# [What the task requires]
With the pictures left out, copy the records below exactly from the first line down to the line holding "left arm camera", and include that line.

# [Extracted material]
------------------------------------------------------------------------
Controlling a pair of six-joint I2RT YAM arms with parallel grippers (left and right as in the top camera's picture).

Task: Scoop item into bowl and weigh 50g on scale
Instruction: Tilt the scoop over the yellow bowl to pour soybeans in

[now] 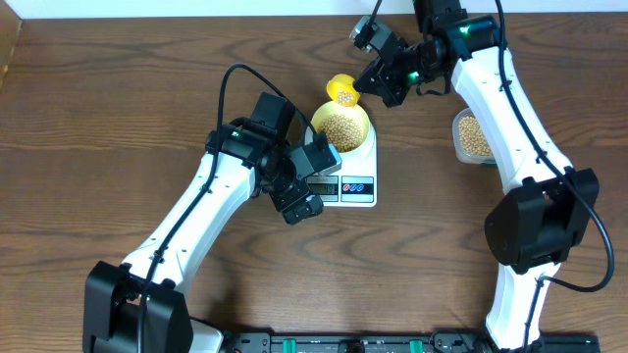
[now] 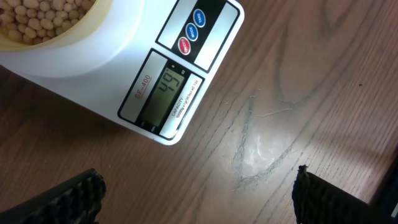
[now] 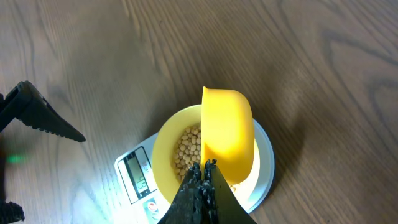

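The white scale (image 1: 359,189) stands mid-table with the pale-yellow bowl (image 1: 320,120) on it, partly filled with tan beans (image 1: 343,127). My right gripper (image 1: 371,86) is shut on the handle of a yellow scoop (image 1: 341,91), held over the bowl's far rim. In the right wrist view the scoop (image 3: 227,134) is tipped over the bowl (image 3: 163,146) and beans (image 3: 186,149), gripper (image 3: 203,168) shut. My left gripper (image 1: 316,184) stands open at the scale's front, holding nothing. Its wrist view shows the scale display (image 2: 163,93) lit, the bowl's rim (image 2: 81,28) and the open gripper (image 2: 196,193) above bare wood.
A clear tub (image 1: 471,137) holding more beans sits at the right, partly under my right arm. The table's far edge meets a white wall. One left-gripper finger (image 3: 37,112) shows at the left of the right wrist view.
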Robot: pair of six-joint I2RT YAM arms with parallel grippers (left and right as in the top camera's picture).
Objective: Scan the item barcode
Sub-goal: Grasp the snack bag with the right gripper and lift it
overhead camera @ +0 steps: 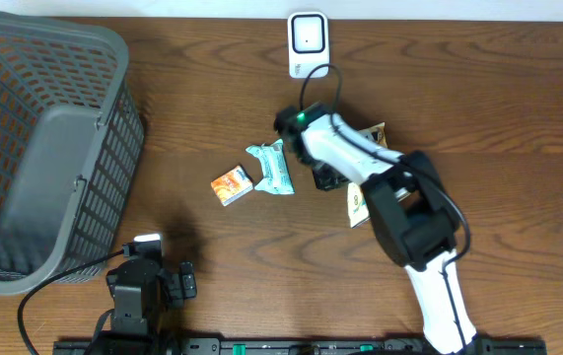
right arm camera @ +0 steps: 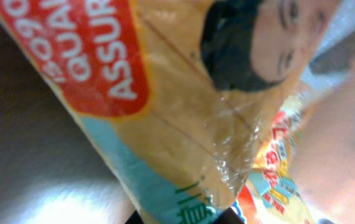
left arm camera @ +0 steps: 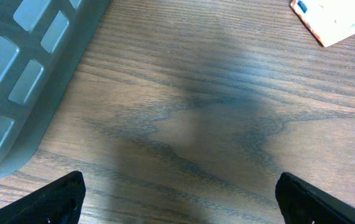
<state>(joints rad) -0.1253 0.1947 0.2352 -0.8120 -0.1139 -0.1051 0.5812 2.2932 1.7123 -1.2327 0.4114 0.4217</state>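
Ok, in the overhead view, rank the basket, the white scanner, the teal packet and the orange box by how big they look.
1. grey basket, by far largest.
2. white scanner and teal packet look alike, so unranked.
3. orange box, smallest.

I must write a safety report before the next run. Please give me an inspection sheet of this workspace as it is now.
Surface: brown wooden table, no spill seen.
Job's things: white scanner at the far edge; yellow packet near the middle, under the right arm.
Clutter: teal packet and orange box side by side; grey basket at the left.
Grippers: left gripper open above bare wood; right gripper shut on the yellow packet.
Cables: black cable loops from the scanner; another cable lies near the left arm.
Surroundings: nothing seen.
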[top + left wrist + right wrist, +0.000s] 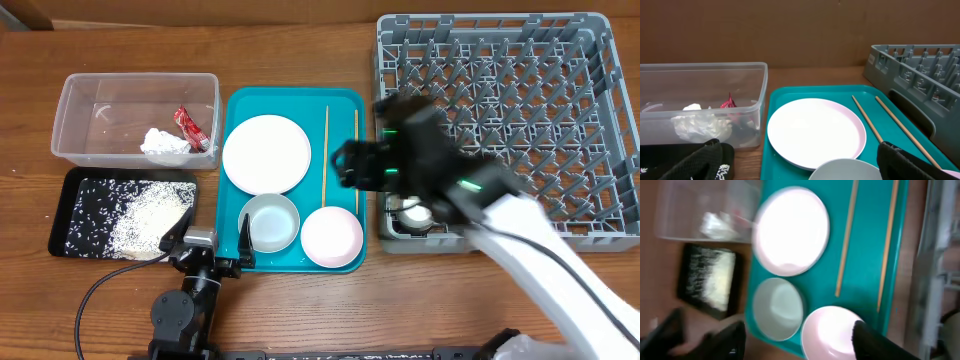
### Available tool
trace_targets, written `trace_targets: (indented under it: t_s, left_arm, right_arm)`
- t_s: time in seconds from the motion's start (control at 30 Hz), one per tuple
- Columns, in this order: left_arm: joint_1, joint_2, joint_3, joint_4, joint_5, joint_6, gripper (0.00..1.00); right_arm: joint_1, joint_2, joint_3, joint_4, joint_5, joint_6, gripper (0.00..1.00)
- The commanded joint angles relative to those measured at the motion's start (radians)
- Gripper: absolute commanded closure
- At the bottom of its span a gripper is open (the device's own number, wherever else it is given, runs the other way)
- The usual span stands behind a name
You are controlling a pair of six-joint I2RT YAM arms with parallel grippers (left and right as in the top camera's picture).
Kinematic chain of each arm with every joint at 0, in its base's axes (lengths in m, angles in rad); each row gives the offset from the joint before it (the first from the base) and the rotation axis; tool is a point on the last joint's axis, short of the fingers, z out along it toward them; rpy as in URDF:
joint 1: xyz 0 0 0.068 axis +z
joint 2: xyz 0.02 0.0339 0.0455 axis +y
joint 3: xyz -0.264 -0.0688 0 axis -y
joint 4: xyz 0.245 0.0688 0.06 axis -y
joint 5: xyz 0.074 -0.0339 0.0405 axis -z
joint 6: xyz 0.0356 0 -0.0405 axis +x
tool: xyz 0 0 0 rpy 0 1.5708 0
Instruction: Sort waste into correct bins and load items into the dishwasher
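The clear tub [70, 100] holds the red wrapper [190, 125] and the tissue wad [163, 145]; both also show in the left wrist view, wrapper [729, 103] and tissue [700, 125]. The black tray [60, 215] holds rice [150, 220]. On the teal tray [345, 100] lie the white plate [266, 153], two bowls [270, 222] [332, 237] and two chopsticks [325, 150]. A white cup [415, 212] sits in the grey rack's [500, 100] front-left corner, partly hidden by my arm. My right gripper [345, 165] [800, 345] is open and empty above the tray's right side. My left gripper [210, 240] [807, 167] is open and empty at the tray's near edge.
The teal tray lies between the two bins on the left and the rack on the right. The rack's pegs stand upright and its wall [920, 65] rises just right of the tray. The right wrist view is blurred.
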Motion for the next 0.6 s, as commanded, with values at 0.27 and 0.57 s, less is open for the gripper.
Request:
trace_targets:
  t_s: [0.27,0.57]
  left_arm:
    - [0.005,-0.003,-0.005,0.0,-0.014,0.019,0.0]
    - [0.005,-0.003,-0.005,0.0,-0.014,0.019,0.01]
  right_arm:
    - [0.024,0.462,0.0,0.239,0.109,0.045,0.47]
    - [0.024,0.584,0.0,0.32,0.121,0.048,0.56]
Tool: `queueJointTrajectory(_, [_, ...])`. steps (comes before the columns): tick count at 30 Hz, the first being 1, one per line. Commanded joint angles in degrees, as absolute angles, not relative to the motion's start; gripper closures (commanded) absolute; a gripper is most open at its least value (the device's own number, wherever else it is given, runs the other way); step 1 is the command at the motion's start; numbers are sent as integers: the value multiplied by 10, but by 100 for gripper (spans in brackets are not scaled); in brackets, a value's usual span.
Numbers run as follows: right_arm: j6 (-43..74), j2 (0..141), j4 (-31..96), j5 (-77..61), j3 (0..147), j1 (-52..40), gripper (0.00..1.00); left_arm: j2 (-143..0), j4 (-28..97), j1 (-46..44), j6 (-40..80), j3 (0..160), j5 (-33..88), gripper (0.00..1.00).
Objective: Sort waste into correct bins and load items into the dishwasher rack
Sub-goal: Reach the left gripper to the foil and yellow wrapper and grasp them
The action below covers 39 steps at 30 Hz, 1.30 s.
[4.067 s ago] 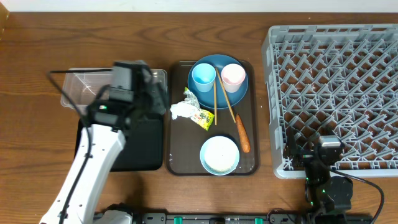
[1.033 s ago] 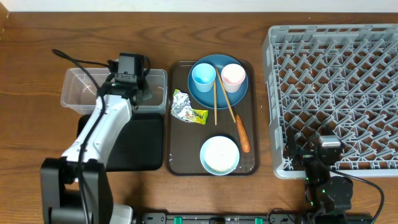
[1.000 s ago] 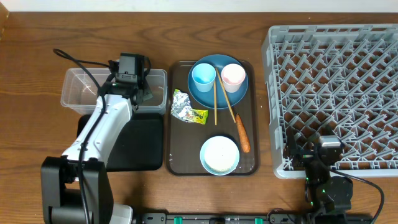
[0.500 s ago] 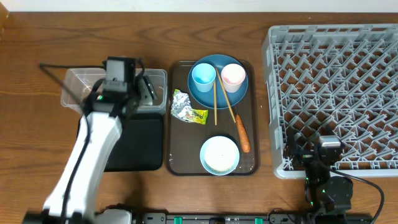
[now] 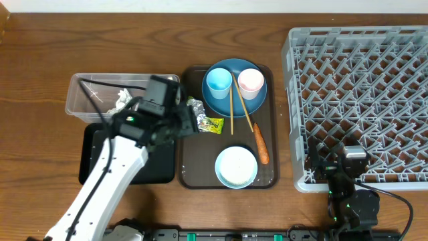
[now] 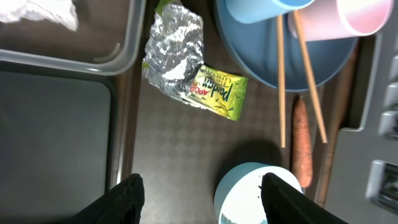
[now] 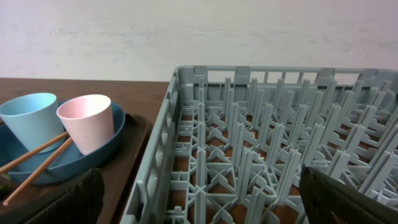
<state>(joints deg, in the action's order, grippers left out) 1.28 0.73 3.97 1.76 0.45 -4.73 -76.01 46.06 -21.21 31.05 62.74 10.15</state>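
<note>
White tissue (image 5: 122, 99) lies inside the clear tub (image 5: 83, 90). Left gripper (image 6: 204, 186) hangs over the brown tray (image 5: 194, 171), fingers spread, nothing between them. The yellow-green wrapper (image 6: 214, 90) lies on that tray, just ahead of the fingers. Carrot (image 5: 261, 144) rests beside the chopsticks (image 5: 232, 117). Right gripper (image 7: 199, 202) sits at the near edge of the rack (image 5: 361, 67), fingers wide apart, empty.

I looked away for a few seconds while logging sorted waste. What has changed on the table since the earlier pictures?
The crumpled tissue left the brown tray and now lies in the clear tub, let go. The left pincer, open and empty, swung from the tub over to the wrapper. Carrot, blue plate and right pincer stayed put.
</note>
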Motion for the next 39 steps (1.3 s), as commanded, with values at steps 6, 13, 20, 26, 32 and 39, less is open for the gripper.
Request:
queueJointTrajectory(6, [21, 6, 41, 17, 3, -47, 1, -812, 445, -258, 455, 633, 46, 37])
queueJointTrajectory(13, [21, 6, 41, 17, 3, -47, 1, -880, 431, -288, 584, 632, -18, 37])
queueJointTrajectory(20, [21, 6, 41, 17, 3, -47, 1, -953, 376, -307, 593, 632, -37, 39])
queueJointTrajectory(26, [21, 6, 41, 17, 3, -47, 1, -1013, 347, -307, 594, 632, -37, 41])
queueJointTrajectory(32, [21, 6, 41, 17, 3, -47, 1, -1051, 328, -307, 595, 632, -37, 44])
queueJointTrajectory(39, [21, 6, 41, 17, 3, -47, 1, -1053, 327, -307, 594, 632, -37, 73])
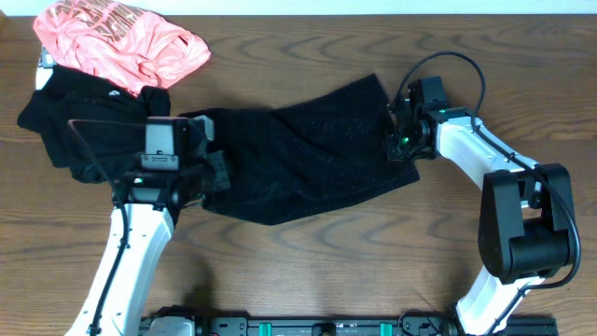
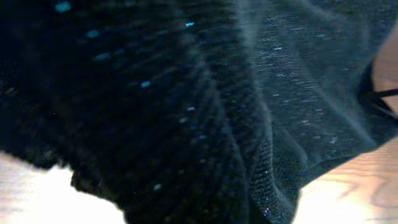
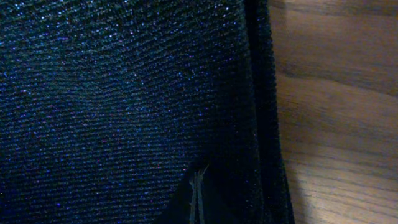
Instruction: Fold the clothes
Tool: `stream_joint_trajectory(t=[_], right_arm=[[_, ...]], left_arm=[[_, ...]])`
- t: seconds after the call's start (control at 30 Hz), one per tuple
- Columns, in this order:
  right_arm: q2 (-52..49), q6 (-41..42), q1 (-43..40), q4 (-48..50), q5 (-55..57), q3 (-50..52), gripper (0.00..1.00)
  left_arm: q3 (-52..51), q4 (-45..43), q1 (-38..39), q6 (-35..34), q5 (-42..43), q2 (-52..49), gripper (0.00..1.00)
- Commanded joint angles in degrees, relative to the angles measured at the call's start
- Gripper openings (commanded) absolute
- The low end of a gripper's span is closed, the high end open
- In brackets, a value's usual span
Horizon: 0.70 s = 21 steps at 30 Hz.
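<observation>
The black speckled garment [image 1: 298,154] lies stretched across the middle of the table between both arms. My left gripper [image 1: 213,168] sits at its left edge, shut on the cloth. In the left wrist view the ribbed, speckled fabric [image 2: 205,124] fills the frame and hides the fingers. My right gripper [image 1: 399,140] holds the garment's right edge. In the right wrist view its jaws [image 3: 196,200] are pressed together on the dark knit [image 3: 112,93]. A matte black top [image 1: 79,121] lies crumpled at the far left, with the coral-pink shirt [image 1: 117,42] bunched behind it.
The wooden table [image 1: 308,271] shows bare in front of the garment and along the back right. The left arm's body [image 1: 140,233] reaches in from the front left, the right arm's black base link [image 1: 522,224] stands at the right.
</observation>
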<state>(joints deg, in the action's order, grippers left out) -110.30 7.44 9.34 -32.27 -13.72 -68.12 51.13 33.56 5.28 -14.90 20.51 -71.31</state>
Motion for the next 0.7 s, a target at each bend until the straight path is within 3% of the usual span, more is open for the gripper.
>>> stream_joint_trajectory(t=[0.0, 0.27, 0.67], right_arm=[[-0.63, 1.11, 0.48, -0.24, -0.22, 0.94, 0.01], [-0.72, 1.36, 1.53, -0.20, -0.22, 1.18, 0.01], [-0.72, 1.36, 2.34, 0.17, -0.28, 1.20, 0.01]], left_arm=[[0.48, -2.51, 3.76, -2.08, -0.07, 0.96, 0.06], [0.48, -8.46, 12.35, -3.48, -0.79, -0.48, 0.06], [0.48, -20.35, 22.49, -5.01, -3.19, -10.40, 0.06]])
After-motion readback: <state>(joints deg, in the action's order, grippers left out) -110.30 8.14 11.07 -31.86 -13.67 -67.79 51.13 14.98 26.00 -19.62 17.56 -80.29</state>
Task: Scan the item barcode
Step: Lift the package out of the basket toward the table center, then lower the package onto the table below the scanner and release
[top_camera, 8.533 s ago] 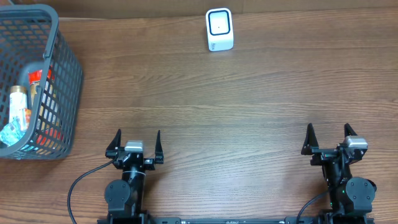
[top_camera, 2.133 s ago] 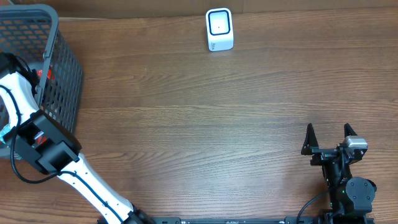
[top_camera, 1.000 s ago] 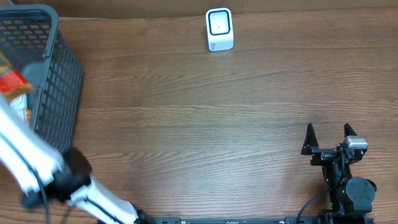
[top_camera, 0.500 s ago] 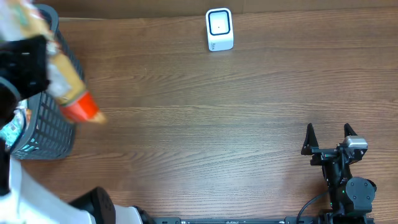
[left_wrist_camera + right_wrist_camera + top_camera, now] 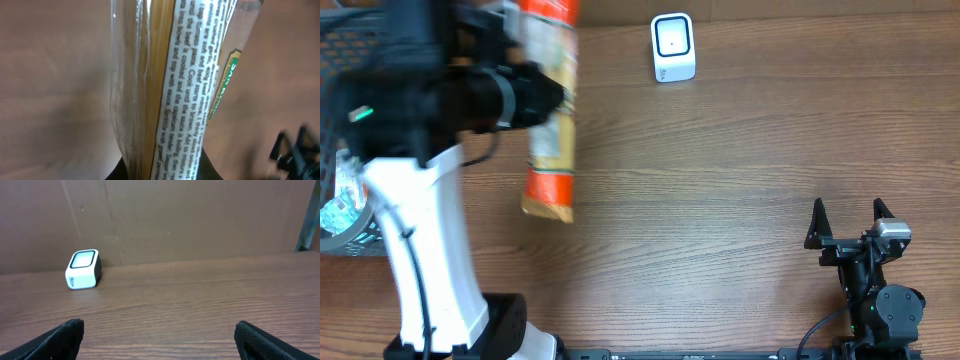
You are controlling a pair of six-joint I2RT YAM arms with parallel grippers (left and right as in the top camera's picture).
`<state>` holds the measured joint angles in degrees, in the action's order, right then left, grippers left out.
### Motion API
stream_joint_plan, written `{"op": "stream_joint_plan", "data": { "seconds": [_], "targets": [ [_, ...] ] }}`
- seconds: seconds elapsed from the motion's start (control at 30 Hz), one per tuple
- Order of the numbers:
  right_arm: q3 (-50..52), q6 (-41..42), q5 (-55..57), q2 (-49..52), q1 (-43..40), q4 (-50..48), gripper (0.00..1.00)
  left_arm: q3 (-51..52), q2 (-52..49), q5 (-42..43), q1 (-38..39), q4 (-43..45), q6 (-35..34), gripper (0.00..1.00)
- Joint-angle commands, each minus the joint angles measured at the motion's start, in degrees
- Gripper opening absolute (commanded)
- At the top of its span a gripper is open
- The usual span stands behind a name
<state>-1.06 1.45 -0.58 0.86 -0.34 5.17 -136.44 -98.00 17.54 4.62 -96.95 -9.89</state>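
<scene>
**A:** Where was the spaghetti packet (image 5: 552, 170)?

**B:** Clamped in the left gripper (image 5: 552, 98), whose jaws were closed tight across its middle. It was held above the wooden table (image 5: 720, 170), its orange end toward the robot. The wire basket (image 5: 345, 243) sat to its left.

**A:** And the barcode scanner (image 5: 673, 47)?

**B:** Near the far edge, to the packet's right and apart from it.

**A:** The right gripper (image 5: 848, 210)?

**B:** It rested at the near edge, jaws spread wide and holding nothing.
</scene>
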Motion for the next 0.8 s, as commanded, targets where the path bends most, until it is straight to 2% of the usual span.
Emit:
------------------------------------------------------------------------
# [Response]
Controlling a pair of six-joint I2RT YAM arms with parallel grippers (left and right as in the top camera's picture).

Task: Scoop item into bowl and weigh 50g on scale
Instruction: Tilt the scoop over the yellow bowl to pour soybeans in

[now] 
[now] 
[now] 

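The white scale (image 1: 359,189) stands mid-table with the pale-yellow bowl (image 1: 320,120) on it, partly filled with tan beans (image 1: 343,127). My right gripper (image 1: 371,86) is shut on the handle of a yellow scoop (image 1: 341,91), held over the bowl's far rim. In the right wrist view the scoop (image 3: 227,134) is tipped over the bowl (image 3: 163,146) and beans (image 3: 186,149), gripper (image 3: 203,168) shut. My left gripper (image 1: 316,184) stands open at the scale's front, holding nothing. Its wrist view shows the scale display (image 2: 163,93) lit, the bowl's rim (image 2: 81,28) and the open gripper (image 2: 196,193) above bare wood.
A clear tub (image 1: 471,137) holding more beans sits at the right, partly under my right arm. The table's far edge meets a white wall. One left-gripper finger (image 3: 37,112) shows at the left of the right wrist view.
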Robot: pair of six-joint I2RT YAM arms with parallel grippers (left and right as in the top camera's picture).
Objective: Scan the item barcode
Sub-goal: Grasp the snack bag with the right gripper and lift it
overhead camera @ +0 steps: 
right arm camera @ +0 steps: 
left arm camera @ +0 steps: 

No additional output will be produced.